• **Problem details**
When you copy from the entries that follow, take only the lines from the one with "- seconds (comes" down to the one with "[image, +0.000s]", keeping both ends and dropping every picture.
----- Provided material -----
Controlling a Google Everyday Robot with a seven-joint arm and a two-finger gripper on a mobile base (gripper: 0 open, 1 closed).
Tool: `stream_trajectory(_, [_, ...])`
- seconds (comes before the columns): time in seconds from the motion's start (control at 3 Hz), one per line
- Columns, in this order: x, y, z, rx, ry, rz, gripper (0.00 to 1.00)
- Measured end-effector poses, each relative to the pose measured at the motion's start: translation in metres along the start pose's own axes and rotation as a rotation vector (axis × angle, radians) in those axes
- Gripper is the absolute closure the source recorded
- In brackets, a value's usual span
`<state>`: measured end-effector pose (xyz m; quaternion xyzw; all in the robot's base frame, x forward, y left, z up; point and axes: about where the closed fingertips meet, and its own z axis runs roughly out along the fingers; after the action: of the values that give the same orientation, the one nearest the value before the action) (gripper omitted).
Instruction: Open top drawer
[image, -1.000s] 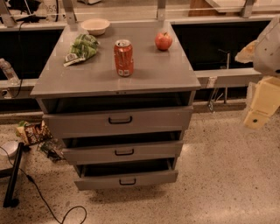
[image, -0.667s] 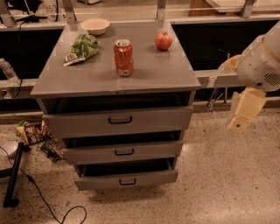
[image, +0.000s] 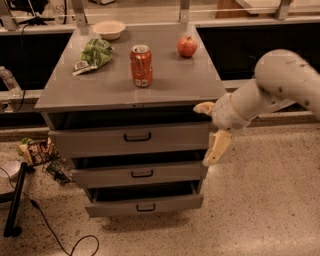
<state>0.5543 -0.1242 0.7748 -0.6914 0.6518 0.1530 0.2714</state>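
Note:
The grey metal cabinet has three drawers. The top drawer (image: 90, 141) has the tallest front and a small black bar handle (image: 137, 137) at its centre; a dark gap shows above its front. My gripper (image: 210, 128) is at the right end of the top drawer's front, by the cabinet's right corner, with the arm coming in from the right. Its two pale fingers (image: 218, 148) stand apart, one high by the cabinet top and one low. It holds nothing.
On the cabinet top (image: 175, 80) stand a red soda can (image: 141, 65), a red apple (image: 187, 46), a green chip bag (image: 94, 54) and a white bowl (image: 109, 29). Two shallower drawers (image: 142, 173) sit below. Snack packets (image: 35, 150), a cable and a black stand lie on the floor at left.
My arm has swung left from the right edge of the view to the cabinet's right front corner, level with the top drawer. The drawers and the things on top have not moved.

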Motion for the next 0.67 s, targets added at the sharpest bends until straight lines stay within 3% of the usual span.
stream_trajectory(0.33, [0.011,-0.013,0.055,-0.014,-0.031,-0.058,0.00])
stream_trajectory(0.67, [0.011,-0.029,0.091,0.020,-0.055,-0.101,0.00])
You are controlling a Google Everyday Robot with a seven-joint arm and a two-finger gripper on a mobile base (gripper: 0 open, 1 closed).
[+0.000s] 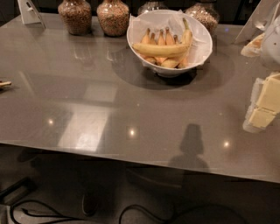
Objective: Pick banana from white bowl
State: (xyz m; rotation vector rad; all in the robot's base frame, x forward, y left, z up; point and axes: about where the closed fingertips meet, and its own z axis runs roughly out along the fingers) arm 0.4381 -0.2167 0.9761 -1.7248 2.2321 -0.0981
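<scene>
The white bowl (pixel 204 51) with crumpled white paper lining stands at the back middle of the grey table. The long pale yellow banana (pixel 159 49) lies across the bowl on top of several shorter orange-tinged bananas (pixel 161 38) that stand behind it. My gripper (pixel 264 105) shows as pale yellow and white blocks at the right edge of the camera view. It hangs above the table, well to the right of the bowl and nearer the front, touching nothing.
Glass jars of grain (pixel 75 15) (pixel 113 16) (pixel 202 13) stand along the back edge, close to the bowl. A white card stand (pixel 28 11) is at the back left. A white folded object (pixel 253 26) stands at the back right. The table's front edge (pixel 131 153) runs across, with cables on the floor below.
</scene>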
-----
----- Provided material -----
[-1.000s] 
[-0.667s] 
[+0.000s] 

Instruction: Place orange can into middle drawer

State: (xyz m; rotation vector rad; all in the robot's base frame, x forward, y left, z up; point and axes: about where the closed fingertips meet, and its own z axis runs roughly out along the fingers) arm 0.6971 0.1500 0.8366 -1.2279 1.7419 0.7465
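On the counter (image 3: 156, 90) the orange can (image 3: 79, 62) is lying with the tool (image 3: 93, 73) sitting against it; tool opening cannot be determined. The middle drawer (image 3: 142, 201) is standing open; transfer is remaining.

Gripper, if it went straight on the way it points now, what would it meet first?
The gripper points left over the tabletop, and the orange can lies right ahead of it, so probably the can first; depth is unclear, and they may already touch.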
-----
• **Response to this task**
- seconds (comes before the columns): time in seconds from the motion's start (control at 3 Hz), one per line
- Columns, in this order: x, y, z, rx, ry, rz, gripper (0.00 to 1.00)
- Measured end-effector poses, each relative to the pose measured at the motion's start: translation in metres along the start pose's own axes and rotation as a rotation vector (axis × angle, radians) in those axes
- Gripper is the absolute closure the source recorded
- In brackets, a value's usual span
`<state>`: measured end-effector pose (xyz m; quaternion xyzw; all in the robot's base frame, x forward, y left, z up; point and axes: about where the closed fingertips meet, and its own z axis runs roughly out along the fingers; after the action: of the values that give the same orientation, the one nearest the value before the action) (gripper omitted).
Instruction: Open top drawer
[image, -1.000s] 
[image, -0.667s] 
[image, +0.000s] 

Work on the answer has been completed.